** How to complete this task **
Your answer must match the entries below word for word.

** Given records **

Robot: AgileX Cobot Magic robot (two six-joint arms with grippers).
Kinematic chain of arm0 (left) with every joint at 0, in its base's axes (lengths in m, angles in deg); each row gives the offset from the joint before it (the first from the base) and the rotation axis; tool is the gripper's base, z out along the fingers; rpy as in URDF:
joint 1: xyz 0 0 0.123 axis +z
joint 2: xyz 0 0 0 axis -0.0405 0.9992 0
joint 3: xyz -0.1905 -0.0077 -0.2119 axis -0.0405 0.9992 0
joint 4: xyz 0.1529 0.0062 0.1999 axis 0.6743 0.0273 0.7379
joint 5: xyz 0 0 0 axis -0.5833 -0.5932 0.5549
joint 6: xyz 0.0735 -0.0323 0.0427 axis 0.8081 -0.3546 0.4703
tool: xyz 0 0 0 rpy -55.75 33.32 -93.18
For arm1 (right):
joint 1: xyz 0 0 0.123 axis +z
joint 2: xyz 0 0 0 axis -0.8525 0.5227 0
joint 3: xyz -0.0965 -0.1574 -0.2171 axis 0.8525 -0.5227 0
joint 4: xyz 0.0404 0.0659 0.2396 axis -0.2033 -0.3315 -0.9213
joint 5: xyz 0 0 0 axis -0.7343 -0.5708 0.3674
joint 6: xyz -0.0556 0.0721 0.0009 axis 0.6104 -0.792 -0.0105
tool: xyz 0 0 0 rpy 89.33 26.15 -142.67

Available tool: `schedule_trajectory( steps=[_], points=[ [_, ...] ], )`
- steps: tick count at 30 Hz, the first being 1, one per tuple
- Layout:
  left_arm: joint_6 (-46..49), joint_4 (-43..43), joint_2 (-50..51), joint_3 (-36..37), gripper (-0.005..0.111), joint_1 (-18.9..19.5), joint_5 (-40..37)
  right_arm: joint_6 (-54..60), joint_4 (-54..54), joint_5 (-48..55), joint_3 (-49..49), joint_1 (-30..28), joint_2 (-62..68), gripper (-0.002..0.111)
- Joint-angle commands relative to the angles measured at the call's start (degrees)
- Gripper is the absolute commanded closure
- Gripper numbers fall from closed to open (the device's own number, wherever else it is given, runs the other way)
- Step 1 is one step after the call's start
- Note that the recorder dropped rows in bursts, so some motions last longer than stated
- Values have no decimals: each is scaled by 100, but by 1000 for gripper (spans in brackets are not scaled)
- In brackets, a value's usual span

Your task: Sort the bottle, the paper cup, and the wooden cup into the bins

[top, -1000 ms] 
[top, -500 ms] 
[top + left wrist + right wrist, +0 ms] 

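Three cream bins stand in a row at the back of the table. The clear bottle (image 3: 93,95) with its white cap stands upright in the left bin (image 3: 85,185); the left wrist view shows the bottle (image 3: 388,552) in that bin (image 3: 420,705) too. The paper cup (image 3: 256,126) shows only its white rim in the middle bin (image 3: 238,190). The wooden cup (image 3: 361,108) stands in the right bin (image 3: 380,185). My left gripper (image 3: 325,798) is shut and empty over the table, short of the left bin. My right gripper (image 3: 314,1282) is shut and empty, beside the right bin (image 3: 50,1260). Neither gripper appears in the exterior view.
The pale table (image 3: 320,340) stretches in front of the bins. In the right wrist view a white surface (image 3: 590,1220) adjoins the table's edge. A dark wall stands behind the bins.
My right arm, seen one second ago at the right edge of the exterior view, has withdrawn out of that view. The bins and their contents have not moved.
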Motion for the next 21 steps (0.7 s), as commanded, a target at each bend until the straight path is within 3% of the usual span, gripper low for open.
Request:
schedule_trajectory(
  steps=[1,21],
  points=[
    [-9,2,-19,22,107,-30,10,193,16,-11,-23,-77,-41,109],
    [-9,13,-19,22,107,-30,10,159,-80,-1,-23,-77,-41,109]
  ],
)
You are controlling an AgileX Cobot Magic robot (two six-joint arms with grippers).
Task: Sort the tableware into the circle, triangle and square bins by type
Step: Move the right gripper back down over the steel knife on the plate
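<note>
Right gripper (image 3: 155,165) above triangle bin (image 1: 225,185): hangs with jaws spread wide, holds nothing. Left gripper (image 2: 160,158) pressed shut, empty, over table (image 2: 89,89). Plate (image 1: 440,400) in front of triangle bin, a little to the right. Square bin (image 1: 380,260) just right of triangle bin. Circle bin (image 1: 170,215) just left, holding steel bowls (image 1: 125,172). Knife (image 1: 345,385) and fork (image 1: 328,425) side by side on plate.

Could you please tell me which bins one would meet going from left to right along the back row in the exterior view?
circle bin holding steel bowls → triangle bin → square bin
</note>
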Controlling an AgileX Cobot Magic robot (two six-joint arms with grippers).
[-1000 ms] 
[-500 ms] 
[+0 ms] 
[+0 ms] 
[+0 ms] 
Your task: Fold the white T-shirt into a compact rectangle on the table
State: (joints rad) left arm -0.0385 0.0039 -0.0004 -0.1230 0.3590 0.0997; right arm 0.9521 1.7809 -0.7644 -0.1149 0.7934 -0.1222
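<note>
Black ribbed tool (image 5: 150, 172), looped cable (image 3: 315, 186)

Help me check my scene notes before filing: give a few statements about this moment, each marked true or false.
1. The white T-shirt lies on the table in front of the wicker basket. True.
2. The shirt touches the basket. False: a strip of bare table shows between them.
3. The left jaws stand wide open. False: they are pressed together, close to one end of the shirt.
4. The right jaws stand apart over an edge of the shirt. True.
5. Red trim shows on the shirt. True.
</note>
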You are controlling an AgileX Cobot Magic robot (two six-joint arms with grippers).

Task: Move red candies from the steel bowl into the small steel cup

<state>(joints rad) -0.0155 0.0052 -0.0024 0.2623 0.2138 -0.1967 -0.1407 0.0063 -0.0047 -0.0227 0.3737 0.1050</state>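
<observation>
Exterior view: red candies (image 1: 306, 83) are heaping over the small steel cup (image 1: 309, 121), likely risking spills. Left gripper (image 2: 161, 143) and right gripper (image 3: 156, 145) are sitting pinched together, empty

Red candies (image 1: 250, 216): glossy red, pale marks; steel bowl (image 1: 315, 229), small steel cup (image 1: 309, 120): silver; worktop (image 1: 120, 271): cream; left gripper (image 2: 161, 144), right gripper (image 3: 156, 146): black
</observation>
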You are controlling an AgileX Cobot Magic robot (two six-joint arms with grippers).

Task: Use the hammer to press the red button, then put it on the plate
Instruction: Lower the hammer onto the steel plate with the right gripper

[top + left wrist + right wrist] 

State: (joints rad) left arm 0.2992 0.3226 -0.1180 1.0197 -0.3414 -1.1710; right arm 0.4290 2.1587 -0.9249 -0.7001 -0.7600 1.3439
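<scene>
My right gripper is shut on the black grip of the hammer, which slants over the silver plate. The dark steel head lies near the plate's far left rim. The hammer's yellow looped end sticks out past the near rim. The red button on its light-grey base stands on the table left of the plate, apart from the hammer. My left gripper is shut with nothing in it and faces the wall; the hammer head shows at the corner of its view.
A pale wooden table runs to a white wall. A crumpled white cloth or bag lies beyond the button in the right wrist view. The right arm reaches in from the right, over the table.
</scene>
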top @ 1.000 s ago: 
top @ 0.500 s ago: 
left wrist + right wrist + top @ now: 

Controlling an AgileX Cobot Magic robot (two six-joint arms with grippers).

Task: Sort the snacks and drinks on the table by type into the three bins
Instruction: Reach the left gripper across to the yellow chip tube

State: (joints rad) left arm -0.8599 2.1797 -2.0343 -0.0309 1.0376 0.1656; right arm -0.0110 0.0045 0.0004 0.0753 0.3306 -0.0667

** Output for this task **
Robot: AgileX Cobot Magic robot (two six-joint arms with grippers).
Kinematic chain of arm0 (left) with every joint at 0, in its base's axes (lengths in m, angles in deg); each row gives the offset from the joint before it (the first from the base) and the rotation axis; tool is the gripper's base, z out along the fingers; rpy as in URDF:
joint 1: xyz 0 0 0.123 axis +z
joint 2: xyz 0 0 0 axis -0.0405 0.9992 0
joint 3: xyz -0.1905 -0.0077 -0.2119 axis -0.0405 0.9992 0
joint 4: xyz 0.1529 0.0062 0.1999 axis 0.6743 0.0273 0.7379
joint 5: xyz 0 0 0 axis -0.5833 -0.5932 0.5549
joint 6: xyz 0.0735 -0.0323 0.0427 axis 0.8081 -0.3546 0.4703
tool: xyz 0 0 0 rpy -55.75 33.32 -93.18
For arm1 (right):
joint 1: xyz 0 0 0.123 axis +z
joint 2: xyz 0 0 0 axis -0.8525 0.5227 0
joint 3: xyz -0.0965 -0.1574 -0.2171 axis 0.8525 -0.5227 0
joint 4: xyz 0.0404 0.0659 0.2396 axis -0.2033 -0.3315 -0.9213
joint 5: xyz 0 0 0 axis -0.7343 -0.5708 0.3674
joint 6: xyz -0.0556 0.0721 0.0009 axis 0.6104 -0.792 -0.0105
tool: xyz 0 0 0 rpy 89.33 26.15 -142.67

Available tool: `schedule_trajectory( steps=[_], points=[ [_, ...] ], )`
- steps: tick count at 30 Hz, the first being 1, one per tuple
- Layout:
  left_arm: joint_6 (-46..49), joint_4 (-43..43), joint_2 (-50..51), joint_3 (-36..37), gripper (-0.005..0.111), joint_1 (-18.9..19.5), joint_5 (-40..37)
  right_arm: joint_6 (-54..60), joint_4 (-54..54), joint_5 (-48..55), joint_3 (-49..49), joint_1 (-30..28), joint_2 (-62..68), gripper (-0.002..0.111)
- Joint-angle commands relative to the angles measured at the call's start (degrees)
- Gripper is the absolute commanded closure
- Gripper numbers fall from closed to open (the device's own number, wherever else it is given, runs the other way)
- Step 1 is one step after the call's start
- Note that the recorder dropped rows in bursts, so some motions last longer than stated
- Values have no decimals: each is scaled by 100, but by 1000 for gripper (spans in brackets are not scaled)
- In brackets, a value's usual span

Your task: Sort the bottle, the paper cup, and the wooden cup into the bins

[top, -1000 ms] 
[top, -500 ms] 
[top + left wrist + right wrist, +0 ms] 

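Three cream bins stand in a row at the back of the table. The clear bottle (image 3: 93,95) with its white cap stands upright in the left bin (image 3: 85,185); the left wrist view shows the bottle (image 3: 388,552) in that bin (image 3: 420,705) too. The paper cup (image 3: 256,126) shows only its white rim in the middle bin (image 3: 238,190). The wooden cup (image 3: 361,108) stands in the right bin (image 3: 380,185). My left gripper (image 3: 325,798) is shut and empty over the table, short of the left bin. My right gripper (image 3: 314,1282) is shut and empty, beside the right bin (image 3: 50,1260). Neither gripper appears in the exterior view.
The pale table (image 3: 320,340) stretches in front of the bins. In the right wrist view a white surface (image 3: 590,1220) adjoins the table's edge. A dark wall stands behind the bins.
My right arm, seen one second ago at the right edge of the exterior view, has withdrawn out of that view. The bins and their contents have not moved.
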Motion for the next 21 steps (0.7 s), as commanded, a target at each bend until the straight path is within 3% of the usual span, gripper low for open.
Request:
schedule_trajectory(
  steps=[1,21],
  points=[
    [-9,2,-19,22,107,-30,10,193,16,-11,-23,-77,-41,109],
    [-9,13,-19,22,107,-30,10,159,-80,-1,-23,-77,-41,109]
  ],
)
You are controlling an AgileX Cobot Magic robot (two six-joint arms with grippers).
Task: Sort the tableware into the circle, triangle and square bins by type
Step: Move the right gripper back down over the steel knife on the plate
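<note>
Right gripper (image 3: 155,165) above triangle bin (image 1: 225,185): hangs with jaws spread wide, holds nothing. Left gripper (image 2: 160,158) pressed shut, empty, over table (image 2: 89,89). Plate (image 1: 440,400) in front of triangle bin, a little to the right. Square bin (image 1: 380,260) just right of triangle bin. Circle bin (image 1: 170,215) just left, holding steel bowls (image 1: 125,172). Knife (image 1: 345,385) and fork (image 1: 328,425) side by side on plate.

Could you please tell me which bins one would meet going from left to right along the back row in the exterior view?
circle bin holding steel bowls → triangle bin → square bin
</note>
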Controlling an AgileX Cobot Magic robot (two six-joint arms with grippers).
[-1000 ms] 
[-500 ms] 
[+0 ms] 
[+0 ms] 
[+0 ms] 
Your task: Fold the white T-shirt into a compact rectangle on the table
State: (joints rad) left arm -0.0385 0.0039 -0.0004 -0.1230 0.3590 0.0997; right arm 0.9521 1.7809 -0.7644 -0.1149 0.7934 -0.1222
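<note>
Black ribbed tool (image 5: 150, 172), looped cable (image 3: 315, 186)

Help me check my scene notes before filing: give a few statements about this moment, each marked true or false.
1. The white T-shirt lies on the table in front of the wicker basket. True.
2. The shirt touches the basket. False: a strip of bare table shows between them.
3. The left jaws stand wide open. False: they are pressed together, close to one end of the shirt.
4. The right jaws stand apart over an edge of the shirt. True.
5. Red trim shows on the shirt. True.
</note>
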You are controlling an AgileX Cobot Magic robot (two six-joint arms with grippers).

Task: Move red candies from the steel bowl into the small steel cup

<state>(joints rad) -0.0155 0.0052 -0.0024 0.2623 0.2138 -0.1967 -0.1407 0.0063 -0.0047 -0.0227 0.3737 0.1050</state>
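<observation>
Exterior view: red candies (image 1: 306, 83) are heaping over the small steel cup (image 1: 309, 121), likely risking spills. Left gripper (image 2: 161, 143) and right gripper (image 3: 156, 145) are sitting pinched together, empty

Red candies (image 1: 250, 216): glossy red, pale marks; steel bowl (image 1: 315, 229), small steel cup (image 1: 309, 120): silver; worktop (image 1: 120, 271): cream; left gripper (image 2: 161, 144), right gripper (image 3: 156, 146): black
</observation>
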You are controlling an AgileX Cobot Magic robot (two six-joint arms with grippers).

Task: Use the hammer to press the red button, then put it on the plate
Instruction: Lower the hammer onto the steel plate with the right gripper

[top + left wrist + right wrist] 

State: (joints rad) left arm 0.2992 0.3226 -0.1180 1.0197 -0.3414 -1.1710; right arm 0.4290 2.1587 -0.9249 -0.7001 -0.7600 1.3439
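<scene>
My right gripper is shut on the black grip of the hammer, which slants over the silver plate. The dark steel head lies near the plate's far left rim. The hammer's yellow looped end sticks out past the near rim. The red button on its light-grey base stands on the table left of the plate, apart from the hammer. My left gripper is shut with nothing in it and faces the wall; the hammer head shows at the corner of its view.
A pale wooden table runs to a white wall. A crumpled white cloth or bag lies beyond the button in the right wrist view. The right arm reaches in from the right, over the table.
</scene>
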top @ 1.000 s ago: 
top @ 0.500 s ago: 
left wrist + right wrist + top @ now: 

Controlling an AgileX Cobot Magic robot (two six-joint arms with grippers).

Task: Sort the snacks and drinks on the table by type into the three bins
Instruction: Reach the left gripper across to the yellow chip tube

State: (joints rad) left arm -0.8599 2.1797 -2.0343 -0.0309 1.0376 0.1656; right arm -0.0110 0.0045 0.0004 0.0753 0.3306 -0.0667

No further output is required for this exercise.